Bit depth means how many bits (binary digits) can be used to store information about the colours. More bits means greater variety of colours, and hence better quality.

PPI is pixels per inch. The more pixels, the better the quality. Lower PPI images can look blocky or blurry.

DPI is dots per inch, it’s basically the same thing as PPI but for when the image is printed on paper. A monitor can have good PPI, a printer can have good DPI.

As a general rule, you can’t pull better quality out of thin air. Output is only as good as the source input. If your camera captures 240ppi images, but you upscale it to 300ppi in Photoshop, it’s because some combination of you the photographer and Photoshop (via its array of fancy in-built mathematics and algorithms and AI) are making educated guesses at what those additional 60 pixels per inch should be. It can potentially be done in a way that makes the image look better quality than it originally was. It could also end up looking horrible or unnatural. Either way, it’s a fiction, you’re inventing quality that didn’t exist in the source image. The more you do it to an image, the less real it becomes.

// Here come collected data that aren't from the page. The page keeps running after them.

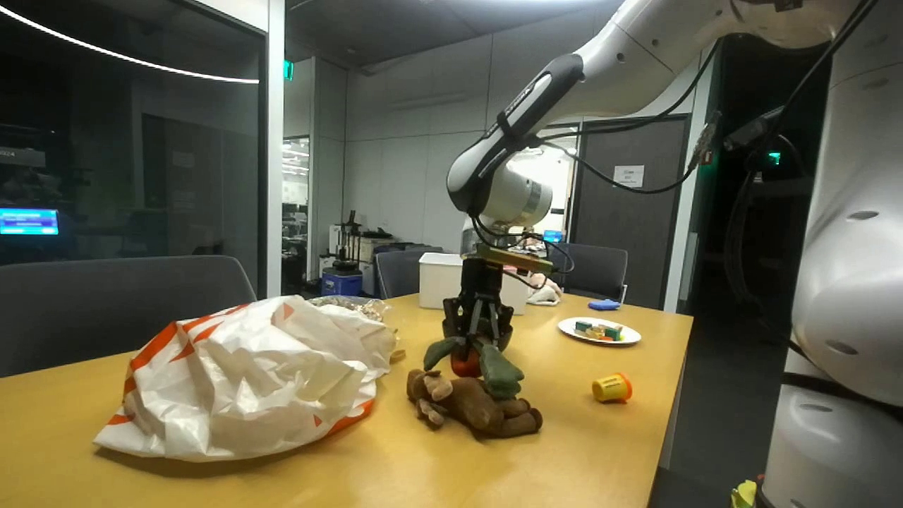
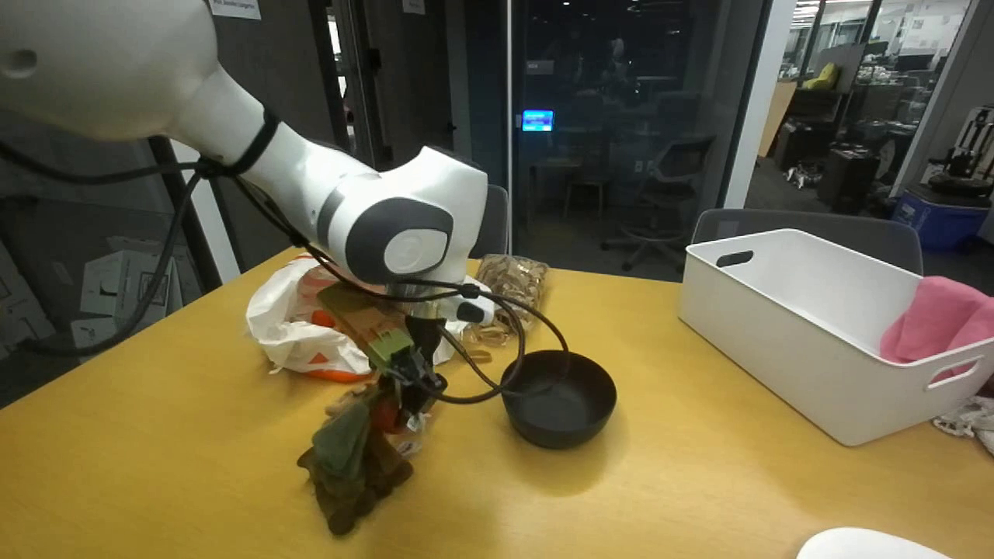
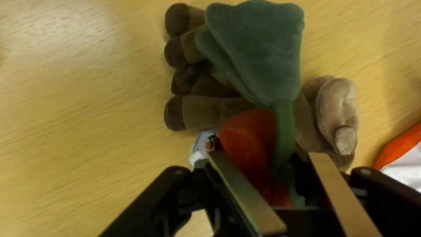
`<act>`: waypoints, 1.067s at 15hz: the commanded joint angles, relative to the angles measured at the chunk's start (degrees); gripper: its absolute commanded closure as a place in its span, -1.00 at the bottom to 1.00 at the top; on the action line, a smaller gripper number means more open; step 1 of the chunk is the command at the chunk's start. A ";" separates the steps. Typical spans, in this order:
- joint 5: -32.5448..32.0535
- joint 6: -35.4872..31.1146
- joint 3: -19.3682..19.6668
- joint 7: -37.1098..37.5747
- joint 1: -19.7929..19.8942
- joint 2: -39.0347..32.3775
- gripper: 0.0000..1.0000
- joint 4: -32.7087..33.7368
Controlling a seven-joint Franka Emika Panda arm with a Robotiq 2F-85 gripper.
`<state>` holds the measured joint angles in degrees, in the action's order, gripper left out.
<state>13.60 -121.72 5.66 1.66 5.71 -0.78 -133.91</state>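
My gripper point(image 3: 265, 154) is shut on a red plush toy point(image 3: 246, 138) with a green stem and drooping green leaves point(image 3: 263, 49). The red body sits between the finger pads. In an exterior view the gripper point(image 1: 477, 344) points down with the red toy point(image 1: 465, 364) at its tips, just above a brown plush animal point(image 1: 480, 408). The brown animal lies on its side on the table, partly under the leaves; it also shows in the wrist view point(image 3: 210, 110). I cannot tell whether the toys touch. A small white printed tag point(image 3: 203, 144) shows beside one finger.
A white and orange plastic bag point(image 1: 261, 381) lies beside the plush toys. A black bowl point(image 2: 555, 435) stands near the gripper. A white bin point(image 2: 776, 365) holds a pink cloth point(image 2: 936, 318). A yellow tub point(image 1: 611, 388) lies near the table edge. A white plate point(image 1: 568, 330) holds small blocks.
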 commanded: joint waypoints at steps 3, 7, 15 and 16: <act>8.20 -9.90 -1.95 -9.30 -1.81 4.73 -0.91 -2.95; 8.20 -10.03 -5.52 -12.28 -5.89 5.02 -1.00 1.93; 9.97 -18.65 -9.57 -21.63 -8.79 -10.29 -1.00 15.78; 11.36 -18.82 -10.42 -22.93 -8.42 -12.10 -1.00 17.21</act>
<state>21.23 -139.01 -3.11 -16.91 -3.66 -6.34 -122.83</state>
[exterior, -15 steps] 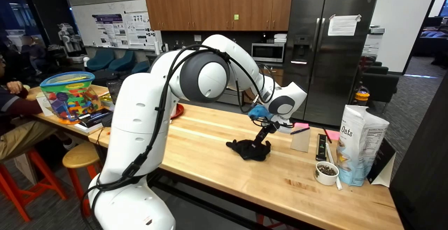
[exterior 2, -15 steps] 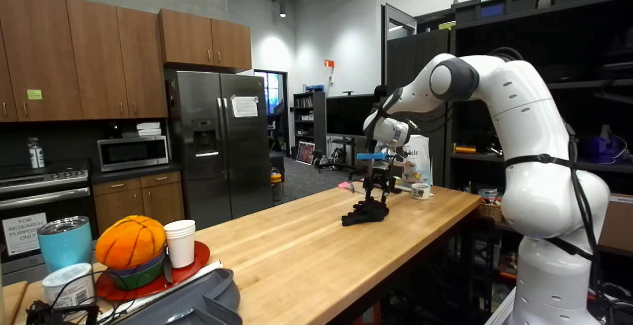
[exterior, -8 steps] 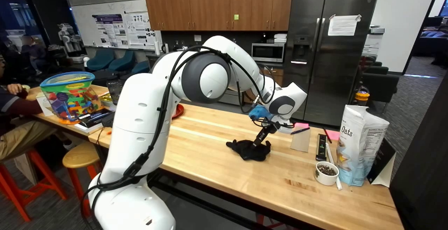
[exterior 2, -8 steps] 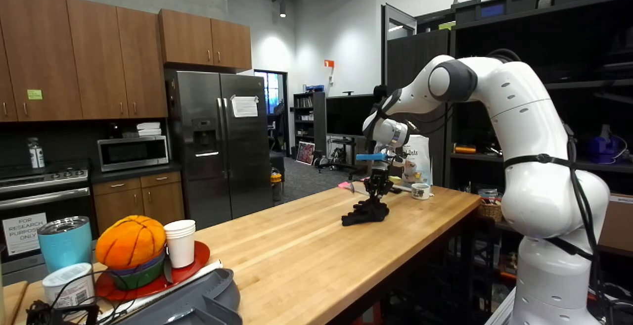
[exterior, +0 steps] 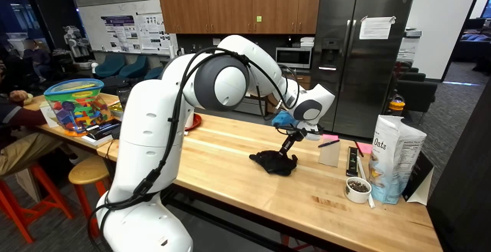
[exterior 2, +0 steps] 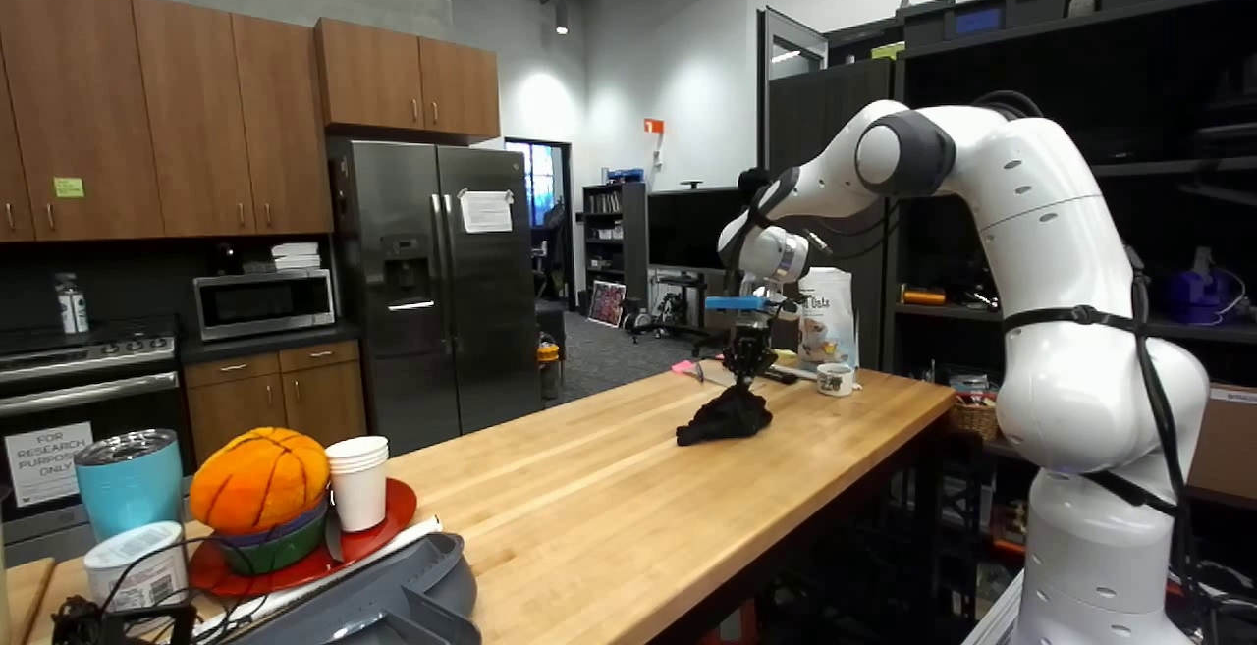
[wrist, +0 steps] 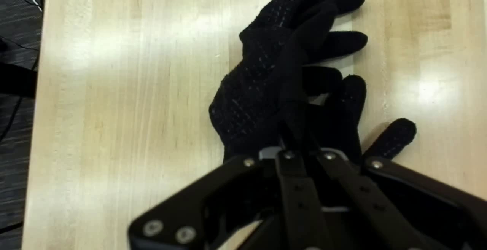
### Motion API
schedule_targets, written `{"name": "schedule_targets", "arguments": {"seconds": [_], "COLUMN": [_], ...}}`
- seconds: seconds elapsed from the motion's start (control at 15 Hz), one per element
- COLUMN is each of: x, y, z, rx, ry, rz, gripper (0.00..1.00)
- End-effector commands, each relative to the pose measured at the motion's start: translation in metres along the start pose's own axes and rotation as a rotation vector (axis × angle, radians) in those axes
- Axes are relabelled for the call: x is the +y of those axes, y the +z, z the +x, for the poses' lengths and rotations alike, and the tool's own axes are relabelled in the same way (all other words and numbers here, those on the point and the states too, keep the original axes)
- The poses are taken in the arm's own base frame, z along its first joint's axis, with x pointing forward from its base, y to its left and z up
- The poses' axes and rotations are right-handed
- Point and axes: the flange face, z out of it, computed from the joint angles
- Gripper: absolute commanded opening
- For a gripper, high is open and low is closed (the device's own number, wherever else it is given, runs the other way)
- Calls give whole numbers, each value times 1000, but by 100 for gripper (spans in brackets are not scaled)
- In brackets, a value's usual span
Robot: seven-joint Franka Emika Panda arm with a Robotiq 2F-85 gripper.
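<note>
A crumpled black glove (exterior: pixel 273 163) lies on the wooden table, its fabric drawn up to a peak under the gripper (exterior: pixel 283 153). In the wrist view the glove (wrist: pixel 247 90) spreads several fingers to the right; whether there is one glove or a pair I cannot tell. My gripper (wrist: pixel 298 128) is shut on the dark cloth, pinching it from above, with the tips hard to separate from the fabric. In an exterior view the gripper (exterior 2: pixel 743 382) stands almost upright over the glove (exterior 2: pixel 725 417), whose lower part still rests on the wood.
An oats bag (exterior: pixel 395 160), a small white bowl (exterior: pixel 357 194) and a black level-like bar (exterior: pixel 352 162) stand near one table end. Toward the opposite end are a red plate (exterior 2: pixel 393 517), stacked cups (exterior 2: pixel 358 488), an orange plush ball (exterior 2: pixel 260 478) and a grey tray (exterior 2: pixel 373 596).
The gripper's jaws have gone from open around the glove to shut on it. The arm has risen slightly, and the glove's middle has been pulled up into a peak.
</note>
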Motion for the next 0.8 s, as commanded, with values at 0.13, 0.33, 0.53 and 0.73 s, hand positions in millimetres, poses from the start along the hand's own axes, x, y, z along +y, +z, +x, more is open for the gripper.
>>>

Most of the above concepts are not directly related to the question in the title, which is about file formats. JPG, PNG, TIFF and DNG are all different ways to store image data in a computer file. Some do store image data as pixels, but bit depth can usually be specified during encoding, and PPI is more a function of resolution and display/canvas size.

RAW is a family of file formats for storing raw image data captured from the camera’s sensors (eg. intensity of light). It’s a family and not a specific format because each camera manufacturer structures their RAW files differently.

DNG (Digital Negative) is a specific file format created by Adobe for storing RAW data from different manufacturers in a standard way. It is not compressed.

PNG (Portable Network Graphics) stores raster images (detail about each pixel). It uses lossless compression (no data is lost from compression). As with any raster format, some data may be lost in the conversion from RAW sensor data to raster pixel data (how much depends on the bit depth chosen).

JPEG/JPG (Joint Photographic Experts Group) stores raster images. It uses lossy compression (image data is lost because the format saves space by “generalising” data about groups of pixels, rather than every individual pixel).

TIFF (Tag Image File Format) stores raster images . It can be uncompressed, or use lossless compression or lossy compression.

Choosing which format to use is mostly a trade off between quality, size, compatibility. As well as other features like CMYK vs RGB colour spaces, transparency, multiple pages etc.